BOARD OF DIRECTORS
(OFFICERS AND BOARD OF DIRECTORS)
SECTION 1. The Board may exercise the functions as provided for in BY-LAW VI, either in session as stated at a duly called meeting, or by ballot.
Any matter that requires action by the Board of Directors at a time not conveniently related to a regular or called meeting, may be submitted to it for approval by ballot.
Certain actions by the Board, which are specified below, that can materially affect the finances of the Society or its reputation as a literary, educational, charitable or scientific organization shall require a two-thirds majority of all Members of the Board who possess voting rights. If an action of the kind specified below receives a simple majority vote at a meeting of the Board, but not the required two-thirds majority of all the Board Members with voting rights, a letter ballot shall be conducted within one month of the Board meeting. This summary shall be prepared by the President.

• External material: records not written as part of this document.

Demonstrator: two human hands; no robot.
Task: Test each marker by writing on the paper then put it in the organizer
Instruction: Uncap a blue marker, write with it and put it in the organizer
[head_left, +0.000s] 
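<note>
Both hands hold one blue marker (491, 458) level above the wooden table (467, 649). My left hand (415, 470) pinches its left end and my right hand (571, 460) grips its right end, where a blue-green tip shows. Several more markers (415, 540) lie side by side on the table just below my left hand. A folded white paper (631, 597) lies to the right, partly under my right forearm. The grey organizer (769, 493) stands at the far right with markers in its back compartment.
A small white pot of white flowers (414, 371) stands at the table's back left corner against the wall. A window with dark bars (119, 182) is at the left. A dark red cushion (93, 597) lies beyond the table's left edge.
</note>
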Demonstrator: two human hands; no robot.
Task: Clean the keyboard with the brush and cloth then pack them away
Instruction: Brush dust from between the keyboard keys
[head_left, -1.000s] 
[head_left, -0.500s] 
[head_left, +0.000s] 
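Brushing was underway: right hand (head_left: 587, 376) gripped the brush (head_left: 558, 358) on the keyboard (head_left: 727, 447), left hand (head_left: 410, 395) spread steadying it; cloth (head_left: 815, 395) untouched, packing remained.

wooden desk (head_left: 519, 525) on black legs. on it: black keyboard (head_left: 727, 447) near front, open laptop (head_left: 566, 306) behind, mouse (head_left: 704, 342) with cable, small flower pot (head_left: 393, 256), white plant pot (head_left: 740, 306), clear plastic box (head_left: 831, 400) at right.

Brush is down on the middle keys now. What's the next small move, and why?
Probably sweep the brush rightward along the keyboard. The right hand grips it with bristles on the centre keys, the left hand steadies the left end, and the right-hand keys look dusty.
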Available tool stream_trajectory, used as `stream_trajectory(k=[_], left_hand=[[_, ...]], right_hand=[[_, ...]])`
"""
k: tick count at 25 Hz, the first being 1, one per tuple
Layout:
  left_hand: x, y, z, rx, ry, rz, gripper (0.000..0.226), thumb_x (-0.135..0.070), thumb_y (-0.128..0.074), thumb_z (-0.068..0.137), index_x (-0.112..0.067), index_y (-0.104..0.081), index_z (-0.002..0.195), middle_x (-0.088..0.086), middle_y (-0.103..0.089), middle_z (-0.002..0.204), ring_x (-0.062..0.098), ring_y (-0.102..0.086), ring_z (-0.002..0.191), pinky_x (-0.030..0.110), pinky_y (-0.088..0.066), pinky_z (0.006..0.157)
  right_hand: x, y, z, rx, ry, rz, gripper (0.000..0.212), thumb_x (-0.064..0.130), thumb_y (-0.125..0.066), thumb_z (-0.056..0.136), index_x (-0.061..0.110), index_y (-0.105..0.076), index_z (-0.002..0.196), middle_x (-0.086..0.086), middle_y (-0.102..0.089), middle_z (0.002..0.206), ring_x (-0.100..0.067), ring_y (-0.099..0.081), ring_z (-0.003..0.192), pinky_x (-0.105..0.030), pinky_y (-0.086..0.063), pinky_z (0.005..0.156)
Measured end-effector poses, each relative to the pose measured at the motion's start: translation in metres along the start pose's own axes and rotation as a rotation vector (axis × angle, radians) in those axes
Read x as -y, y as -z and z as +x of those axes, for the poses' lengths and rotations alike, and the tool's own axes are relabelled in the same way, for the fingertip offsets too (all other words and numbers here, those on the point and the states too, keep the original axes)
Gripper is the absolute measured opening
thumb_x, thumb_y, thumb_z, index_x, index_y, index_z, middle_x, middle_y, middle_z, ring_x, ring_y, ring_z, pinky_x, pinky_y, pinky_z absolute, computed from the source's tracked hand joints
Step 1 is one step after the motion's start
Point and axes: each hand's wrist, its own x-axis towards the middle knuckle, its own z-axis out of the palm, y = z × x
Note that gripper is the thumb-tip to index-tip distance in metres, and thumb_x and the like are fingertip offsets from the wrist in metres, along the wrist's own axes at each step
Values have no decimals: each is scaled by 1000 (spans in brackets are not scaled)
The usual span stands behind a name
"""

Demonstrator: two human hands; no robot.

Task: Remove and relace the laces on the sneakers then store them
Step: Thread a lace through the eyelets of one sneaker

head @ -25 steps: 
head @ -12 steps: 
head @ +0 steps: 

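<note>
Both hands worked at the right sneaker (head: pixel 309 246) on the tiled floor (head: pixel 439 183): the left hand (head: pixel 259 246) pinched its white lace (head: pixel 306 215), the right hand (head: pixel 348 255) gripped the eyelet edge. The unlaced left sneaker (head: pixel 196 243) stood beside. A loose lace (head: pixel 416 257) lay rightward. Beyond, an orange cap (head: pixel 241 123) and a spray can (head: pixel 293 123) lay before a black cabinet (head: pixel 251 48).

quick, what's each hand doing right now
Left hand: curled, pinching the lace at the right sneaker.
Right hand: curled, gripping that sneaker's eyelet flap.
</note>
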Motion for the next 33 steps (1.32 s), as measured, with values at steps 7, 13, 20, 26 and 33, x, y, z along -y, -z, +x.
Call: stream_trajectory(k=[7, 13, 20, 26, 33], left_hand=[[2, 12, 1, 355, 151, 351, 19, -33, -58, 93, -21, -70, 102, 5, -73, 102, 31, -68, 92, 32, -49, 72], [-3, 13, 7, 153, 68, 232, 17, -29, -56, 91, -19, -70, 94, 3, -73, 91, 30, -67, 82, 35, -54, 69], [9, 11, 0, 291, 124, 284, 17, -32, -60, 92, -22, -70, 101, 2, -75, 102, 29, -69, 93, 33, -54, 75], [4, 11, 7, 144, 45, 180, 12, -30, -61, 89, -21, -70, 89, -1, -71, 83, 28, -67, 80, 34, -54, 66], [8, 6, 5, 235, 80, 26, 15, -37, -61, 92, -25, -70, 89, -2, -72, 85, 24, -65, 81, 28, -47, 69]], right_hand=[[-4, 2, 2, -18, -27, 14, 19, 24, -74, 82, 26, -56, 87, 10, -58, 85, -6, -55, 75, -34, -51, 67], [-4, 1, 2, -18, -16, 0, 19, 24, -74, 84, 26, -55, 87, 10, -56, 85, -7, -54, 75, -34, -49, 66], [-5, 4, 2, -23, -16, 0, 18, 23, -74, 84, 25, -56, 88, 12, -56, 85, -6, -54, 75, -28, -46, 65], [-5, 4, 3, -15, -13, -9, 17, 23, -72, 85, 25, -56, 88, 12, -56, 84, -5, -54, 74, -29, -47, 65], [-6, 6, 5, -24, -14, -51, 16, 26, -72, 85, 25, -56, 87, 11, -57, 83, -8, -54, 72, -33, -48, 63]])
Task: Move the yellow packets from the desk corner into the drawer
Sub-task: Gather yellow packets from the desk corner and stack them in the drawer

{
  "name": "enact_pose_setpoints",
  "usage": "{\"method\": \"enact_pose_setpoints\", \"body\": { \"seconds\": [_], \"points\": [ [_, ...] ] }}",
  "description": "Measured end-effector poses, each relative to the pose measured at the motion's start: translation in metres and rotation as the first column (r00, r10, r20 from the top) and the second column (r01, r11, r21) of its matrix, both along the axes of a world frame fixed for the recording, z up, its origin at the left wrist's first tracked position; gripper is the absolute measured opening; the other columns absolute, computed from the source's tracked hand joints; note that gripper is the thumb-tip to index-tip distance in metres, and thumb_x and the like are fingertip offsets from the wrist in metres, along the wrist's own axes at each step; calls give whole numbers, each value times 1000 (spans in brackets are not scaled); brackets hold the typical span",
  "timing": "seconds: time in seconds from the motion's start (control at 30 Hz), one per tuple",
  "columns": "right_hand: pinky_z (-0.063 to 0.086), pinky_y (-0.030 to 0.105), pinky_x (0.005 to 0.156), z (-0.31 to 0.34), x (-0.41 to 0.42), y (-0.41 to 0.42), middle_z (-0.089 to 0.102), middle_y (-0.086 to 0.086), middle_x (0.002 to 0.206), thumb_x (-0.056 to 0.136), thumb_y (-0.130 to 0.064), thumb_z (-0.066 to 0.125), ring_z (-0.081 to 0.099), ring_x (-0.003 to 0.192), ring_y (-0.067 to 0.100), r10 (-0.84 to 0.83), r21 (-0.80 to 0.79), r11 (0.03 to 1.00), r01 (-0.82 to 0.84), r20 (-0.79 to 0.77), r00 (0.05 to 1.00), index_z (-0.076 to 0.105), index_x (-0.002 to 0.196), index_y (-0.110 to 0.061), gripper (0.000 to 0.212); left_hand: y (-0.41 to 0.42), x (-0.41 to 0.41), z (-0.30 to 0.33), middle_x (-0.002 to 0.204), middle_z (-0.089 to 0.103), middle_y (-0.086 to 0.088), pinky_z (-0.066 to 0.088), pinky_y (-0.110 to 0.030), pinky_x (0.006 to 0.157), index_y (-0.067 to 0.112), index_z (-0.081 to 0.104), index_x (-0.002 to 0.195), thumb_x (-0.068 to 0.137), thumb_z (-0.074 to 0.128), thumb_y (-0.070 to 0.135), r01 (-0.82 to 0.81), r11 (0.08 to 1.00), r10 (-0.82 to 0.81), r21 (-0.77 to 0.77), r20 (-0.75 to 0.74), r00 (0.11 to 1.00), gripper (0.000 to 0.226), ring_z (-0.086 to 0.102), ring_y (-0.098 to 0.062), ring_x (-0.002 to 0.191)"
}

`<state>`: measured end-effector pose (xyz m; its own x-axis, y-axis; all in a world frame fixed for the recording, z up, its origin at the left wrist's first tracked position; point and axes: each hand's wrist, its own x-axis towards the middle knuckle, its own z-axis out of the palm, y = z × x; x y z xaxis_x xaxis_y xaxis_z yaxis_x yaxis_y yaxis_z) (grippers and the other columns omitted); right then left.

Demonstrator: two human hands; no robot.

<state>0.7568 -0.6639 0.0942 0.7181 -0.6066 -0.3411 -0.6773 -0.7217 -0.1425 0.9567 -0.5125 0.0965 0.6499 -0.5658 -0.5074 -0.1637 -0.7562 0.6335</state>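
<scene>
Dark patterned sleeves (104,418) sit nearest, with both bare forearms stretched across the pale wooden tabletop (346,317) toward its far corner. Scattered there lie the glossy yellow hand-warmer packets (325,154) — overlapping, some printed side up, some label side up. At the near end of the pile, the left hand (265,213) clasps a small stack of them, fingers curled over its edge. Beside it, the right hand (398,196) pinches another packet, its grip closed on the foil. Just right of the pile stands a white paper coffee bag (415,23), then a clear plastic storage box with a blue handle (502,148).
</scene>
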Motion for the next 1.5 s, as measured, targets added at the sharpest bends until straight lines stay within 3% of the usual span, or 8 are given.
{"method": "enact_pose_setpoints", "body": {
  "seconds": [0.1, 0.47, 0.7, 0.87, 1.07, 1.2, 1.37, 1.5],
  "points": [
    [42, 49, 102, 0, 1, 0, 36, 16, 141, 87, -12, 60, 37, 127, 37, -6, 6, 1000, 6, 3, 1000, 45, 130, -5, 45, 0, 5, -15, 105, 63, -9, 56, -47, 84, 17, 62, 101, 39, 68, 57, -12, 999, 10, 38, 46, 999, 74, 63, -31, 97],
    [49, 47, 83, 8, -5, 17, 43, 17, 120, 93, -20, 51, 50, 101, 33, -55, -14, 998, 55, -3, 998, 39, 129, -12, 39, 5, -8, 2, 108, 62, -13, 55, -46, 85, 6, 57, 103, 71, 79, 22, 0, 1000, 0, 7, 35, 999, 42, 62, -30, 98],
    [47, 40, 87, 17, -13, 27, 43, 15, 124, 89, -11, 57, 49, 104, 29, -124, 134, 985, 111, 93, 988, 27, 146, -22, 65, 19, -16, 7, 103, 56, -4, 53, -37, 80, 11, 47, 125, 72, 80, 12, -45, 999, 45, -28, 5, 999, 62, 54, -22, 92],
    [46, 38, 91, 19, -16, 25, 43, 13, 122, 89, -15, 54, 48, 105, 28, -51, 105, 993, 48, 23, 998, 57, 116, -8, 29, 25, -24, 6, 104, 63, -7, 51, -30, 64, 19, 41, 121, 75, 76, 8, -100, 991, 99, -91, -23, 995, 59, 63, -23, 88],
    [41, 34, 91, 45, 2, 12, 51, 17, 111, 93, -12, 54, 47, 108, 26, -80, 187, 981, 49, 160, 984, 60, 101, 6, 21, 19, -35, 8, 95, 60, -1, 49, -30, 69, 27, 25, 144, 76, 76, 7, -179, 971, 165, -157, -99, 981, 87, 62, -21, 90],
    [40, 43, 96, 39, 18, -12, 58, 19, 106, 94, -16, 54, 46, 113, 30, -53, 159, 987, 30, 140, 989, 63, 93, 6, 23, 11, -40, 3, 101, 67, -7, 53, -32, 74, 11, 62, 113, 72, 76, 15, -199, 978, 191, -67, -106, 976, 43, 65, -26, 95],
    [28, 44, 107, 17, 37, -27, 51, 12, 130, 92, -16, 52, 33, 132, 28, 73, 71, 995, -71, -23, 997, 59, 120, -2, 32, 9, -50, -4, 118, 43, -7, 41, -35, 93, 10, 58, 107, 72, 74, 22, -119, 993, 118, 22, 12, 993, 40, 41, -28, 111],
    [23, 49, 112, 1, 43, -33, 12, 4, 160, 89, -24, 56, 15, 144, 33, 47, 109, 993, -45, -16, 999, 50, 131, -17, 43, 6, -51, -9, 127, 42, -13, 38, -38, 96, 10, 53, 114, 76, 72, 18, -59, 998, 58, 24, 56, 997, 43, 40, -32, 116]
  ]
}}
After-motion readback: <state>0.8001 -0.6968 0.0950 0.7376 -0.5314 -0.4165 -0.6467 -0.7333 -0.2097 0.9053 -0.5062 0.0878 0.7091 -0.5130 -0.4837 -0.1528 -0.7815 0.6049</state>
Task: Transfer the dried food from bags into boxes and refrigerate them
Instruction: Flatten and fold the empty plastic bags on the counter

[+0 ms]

Board actions which require this special voting procedure shall be:
1) Changes in policy concerning the investment of Society funds.
2) Changes in policy which will involve the expenditure of Society funds in excess of $1,000.00 in any calendar year for any item not specifically covered by the Budget for that year which has already been approved by the Board, or which will increase any budgeted item by more than $1,000.00.
3) Changes in policy concerning the operation of any standing committee of the Board.
Amendments to these Rules.
Other than the foregoing special procedure for voting on the above-cited changes in policy by the Board, the Board may, by resolution, designate the classes and types of Society business which may be submitted to it for approval by letter ballot.
SECTION 2. A quorum of the Board shall consist of a six voting members and, except as otherwise provided in these Rules, all questions before the Board shall be decided by a majority vote of those Members constituting a duly established quorum.
SECTION 3. Regular meetings of the Board shall be held in January, March, July and November on such days as may be decided by the Board. Other meetings will be held at the direction of the President, or at the request, in writing, of five (5) Members of the Board.
- A Board member who has two unexcused absences, as determined by the President, will be dropped from the Board and replaced.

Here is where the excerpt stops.